Recently one of my HDD's has been giving uncorrectable sector errors (197,198 smrtctl codes) in 4 sectors. I have tried (and failed) to deliberately write to the sectors using the instructions in the link below:

https://dekoder.wordpress.com/2014/10/08/fixing-freenas-currently-unreadable-pending-sectors-error/

For whatever reason, the smrtctl -a /dev/ada6 is not locating the sectors with which I can force write to via the bottom solution. The sector errors have been at 4 but I am sick of the critical alert emails. Drive is still working but (maybe unrelated) my write speeds have been halved since this started.

So I have two options.

(a) Wipe the drive / format and resilver it from the FreeNAS webgui to hopefully overwrite these sector errors.

(b) Replace the drive with a new one and resilver.

My question for both, is how to safely do this. PLEASE DO NOT TELL ME TO REFER TO THE FREENAS MANUAL ON REPLACING DRIVES BECAUSE THE INSTRUCTIONS THERE ARE FOR OLDER VERSIONS OF FREENAS THAT TO NOT APPLY TO FREENAS 9.10. 9.10 does not give you the option /button to offline the drive from the Webgui. I have either "Wipe" or "Edit" options and no "offline" for ada6.

That said, what is the easiest way to do this without screwing up my Zpool.

Do I just "wipe" the drive from the Webgui because I have enough redundancy with the ZF2? Do I just shut down the server and physically pull the drive , wipe and replug it in?

This is probably really stupid question for most of you, but I admit I did not go to Linux bootcamp so I'd rather ask you pros. ie., measure twice and cut once with this action. What is my safest course of action here? I searched the forums and couldn't find an answer to this question.

dlavigne · May 3, 2017

Mark_the_Red said:
PLEASE DO NOT TELL ME TO REFER TO THE FREENAS MANUAL ON REPLACING DRIVES BECAUSE THE INSTRUCTIONS THERE ARE FOR OLDER VERSIONS OF FREENAS THAT TO NOT APPLY TO FREENAS 9.10. 9.10 does not give you the option /button to offline the drive from the Webgui.

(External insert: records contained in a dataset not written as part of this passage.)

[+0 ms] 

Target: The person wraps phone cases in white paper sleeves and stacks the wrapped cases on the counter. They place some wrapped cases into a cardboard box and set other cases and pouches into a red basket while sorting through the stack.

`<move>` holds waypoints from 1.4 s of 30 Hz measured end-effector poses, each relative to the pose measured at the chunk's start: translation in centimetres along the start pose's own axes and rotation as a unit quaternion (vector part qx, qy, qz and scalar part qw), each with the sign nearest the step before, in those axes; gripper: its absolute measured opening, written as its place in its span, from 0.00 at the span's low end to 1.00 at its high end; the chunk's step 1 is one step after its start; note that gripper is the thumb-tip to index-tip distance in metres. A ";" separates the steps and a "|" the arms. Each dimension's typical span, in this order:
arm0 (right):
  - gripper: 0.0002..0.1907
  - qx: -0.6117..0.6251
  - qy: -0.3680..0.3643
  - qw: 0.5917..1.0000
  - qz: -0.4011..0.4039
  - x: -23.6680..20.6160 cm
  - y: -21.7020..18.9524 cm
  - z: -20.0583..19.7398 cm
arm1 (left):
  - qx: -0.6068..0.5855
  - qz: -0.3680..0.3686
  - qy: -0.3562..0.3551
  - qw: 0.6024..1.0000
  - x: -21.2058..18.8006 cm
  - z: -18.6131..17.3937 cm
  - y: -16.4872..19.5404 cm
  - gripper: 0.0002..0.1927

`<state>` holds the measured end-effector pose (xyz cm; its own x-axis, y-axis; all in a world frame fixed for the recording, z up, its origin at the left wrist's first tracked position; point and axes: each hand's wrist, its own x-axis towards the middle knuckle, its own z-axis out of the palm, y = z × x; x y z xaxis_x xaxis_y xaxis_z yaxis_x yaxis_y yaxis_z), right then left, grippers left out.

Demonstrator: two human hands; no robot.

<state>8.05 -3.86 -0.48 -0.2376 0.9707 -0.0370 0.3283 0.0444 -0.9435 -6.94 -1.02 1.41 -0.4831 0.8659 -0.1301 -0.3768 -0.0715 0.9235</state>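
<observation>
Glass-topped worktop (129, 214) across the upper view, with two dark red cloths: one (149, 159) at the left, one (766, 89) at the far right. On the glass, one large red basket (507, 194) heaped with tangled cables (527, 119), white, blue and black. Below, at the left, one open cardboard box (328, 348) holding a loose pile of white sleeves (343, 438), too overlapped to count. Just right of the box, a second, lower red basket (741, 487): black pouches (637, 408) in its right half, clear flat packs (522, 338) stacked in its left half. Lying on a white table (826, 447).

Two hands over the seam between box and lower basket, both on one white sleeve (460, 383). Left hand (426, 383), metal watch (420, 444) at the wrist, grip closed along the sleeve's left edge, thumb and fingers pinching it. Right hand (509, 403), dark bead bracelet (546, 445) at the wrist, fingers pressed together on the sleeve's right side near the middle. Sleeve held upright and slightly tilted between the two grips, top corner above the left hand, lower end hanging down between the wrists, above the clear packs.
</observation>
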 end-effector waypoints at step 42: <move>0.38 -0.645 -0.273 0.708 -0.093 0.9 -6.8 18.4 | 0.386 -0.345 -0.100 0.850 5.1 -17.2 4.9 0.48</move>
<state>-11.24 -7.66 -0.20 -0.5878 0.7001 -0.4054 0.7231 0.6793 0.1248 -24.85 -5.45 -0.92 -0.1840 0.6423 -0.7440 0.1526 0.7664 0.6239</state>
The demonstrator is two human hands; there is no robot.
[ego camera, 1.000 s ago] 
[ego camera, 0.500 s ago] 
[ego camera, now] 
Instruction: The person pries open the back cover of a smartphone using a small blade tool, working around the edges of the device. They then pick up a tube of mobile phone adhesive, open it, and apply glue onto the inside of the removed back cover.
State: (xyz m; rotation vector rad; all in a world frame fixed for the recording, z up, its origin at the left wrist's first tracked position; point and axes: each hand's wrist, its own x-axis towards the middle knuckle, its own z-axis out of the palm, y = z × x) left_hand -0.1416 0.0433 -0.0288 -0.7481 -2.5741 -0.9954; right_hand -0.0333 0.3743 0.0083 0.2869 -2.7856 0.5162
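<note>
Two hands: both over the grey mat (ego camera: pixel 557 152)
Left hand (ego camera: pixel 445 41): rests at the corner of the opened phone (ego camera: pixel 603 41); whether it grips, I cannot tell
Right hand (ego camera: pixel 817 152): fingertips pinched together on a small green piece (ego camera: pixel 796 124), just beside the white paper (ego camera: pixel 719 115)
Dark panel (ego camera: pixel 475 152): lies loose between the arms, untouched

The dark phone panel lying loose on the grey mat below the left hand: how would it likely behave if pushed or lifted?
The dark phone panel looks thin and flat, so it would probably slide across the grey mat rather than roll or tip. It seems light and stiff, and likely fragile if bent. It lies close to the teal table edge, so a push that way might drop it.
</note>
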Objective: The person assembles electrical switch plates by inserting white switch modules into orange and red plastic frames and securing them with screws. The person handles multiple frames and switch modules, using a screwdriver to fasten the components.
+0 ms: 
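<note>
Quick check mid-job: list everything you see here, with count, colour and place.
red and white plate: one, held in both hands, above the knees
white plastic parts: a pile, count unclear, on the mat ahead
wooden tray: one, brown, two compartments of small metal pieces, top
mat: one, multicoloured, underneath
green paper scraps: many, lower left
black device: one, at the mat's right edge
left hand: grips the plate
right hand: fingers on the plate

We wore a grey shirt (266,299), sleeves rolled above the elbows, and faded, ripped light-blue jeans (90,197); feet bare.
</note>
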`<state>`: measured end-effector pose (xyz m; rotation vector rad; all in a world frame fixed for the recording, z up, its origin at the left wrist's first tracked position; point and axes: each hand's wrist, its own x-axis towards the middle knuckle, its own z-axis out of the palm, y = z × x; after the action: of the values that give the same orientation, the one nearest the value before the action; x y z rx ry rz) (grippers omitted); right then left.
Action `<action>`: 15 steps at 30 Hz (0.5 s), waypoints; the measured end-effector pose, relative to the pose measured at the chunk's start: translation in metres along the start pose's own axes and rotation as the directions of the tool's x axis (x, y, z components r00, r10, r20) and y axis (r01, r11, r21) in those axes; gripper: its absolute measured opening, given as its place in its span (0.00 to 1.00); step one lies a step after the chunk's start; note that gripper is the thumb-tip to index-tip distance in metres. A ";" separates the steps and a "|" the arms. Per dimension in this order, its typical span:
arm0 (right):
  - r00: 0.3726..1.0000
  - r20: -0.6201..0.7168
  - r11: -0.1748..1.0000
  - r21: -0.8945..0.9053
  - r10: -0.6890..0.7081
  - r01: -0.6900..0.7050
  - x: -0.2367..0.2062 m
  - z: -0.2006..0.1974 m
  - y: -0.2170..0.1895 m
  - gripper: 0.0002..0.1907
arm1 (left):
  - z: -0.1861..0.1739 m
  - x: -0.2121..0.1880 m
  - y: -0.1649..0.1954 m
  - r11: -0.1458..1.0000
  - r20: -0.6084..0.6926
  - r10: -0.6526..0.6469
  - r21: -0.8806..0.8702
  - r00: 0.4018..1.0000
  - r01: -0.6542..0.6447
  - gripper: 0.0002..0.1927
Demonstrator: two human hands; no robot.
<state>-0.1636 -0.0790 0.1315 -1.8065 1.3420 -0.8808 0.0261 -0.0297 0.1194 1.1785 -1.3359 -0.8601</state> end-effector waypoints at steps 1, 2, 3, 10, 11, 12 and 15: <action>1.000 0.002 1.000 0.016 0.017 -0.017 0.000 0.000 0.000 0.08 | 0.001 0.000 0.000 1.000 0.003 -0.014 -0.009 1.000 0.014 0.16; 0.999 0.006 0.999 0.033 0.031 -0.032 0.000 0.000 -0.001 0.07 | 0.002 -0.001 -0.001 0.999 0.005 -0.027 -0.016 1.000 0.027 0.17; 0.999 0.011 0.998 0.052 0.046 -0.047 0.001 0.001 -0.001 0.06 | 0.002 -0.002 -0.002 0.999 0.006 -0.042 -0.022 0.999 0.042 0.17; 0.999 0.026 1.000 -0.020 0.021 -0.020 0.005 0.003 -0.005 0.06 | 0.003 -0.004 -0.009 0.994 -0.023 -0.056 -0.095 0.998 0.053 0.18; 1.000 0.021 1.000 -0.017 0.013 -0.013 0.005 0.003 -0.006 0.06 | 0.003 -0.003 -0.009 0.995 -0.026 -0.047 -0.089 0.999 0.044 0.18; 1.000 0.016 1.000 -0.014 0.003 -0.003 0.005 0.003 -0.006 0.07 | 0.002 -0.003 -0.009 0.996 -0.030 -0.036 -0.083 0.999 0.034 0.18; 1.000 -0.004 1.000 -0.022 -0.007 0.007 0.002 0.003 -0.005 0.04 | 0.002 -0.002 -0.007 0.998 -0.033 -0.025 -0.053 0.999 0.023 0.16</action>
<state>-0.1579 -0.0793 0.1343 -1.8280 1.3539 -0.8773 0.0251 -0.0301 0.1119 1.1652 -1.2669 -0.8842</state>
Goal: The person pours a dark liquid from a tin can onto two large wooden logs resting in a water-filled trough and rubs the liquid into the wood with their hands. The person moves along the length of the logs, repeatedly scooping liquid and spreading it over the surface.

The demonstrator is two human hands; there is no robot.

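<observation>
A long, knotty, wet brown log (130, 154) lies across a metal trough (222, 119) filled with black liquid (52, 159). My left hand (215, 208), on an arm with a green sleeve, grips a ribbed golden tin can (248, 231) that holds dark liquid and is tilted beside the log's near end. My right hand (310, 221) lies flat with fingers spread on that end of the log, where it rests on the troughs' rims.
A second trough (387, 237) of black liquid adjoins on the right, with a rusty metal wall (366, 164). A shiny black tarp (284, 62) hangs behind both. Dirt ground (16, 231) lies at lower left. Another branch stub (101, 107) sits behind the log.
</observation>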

Both the guide built into your system and available at http://doc.freenas.org/9.10/storage.html#replacing-a-failed-drive contain the correct instructions for 9.10. Those also indicate:

1. If the disk is formatted with ZFS, click the disk’s entry then its Offline button in order to change that disk’s status to OFFLINE. This step is needed to properly remove the device from the ZFS pool and to prevent swap issues. If the hardware supports hot-pluggable disks, click the disk’s Offline button, pull the disk, then skip to step 3. If there is no Offline button but only a Replace button, the disk is already offlined and you can safely skip this step.

Mark_the_Red · May 3, 2017

What am I missing here? Why is there no Offline button like the manual / post states? All I see is edit or wipe.

dlavigne · May 3, 2017

Ah, I see, the drive hasn't actually failed yet (eg from zpool status). You should be able to physically replace the drive (with a similarly sized good drive) and force a resilver using the instructions in http://doc.freenas.org/9.10/storage.html#replacing-drives-to-grow-a-zfs-pool.

danb35 · May 3, 2017

Mark_the_Red said:
Why is there no Offline button like the manual / post states?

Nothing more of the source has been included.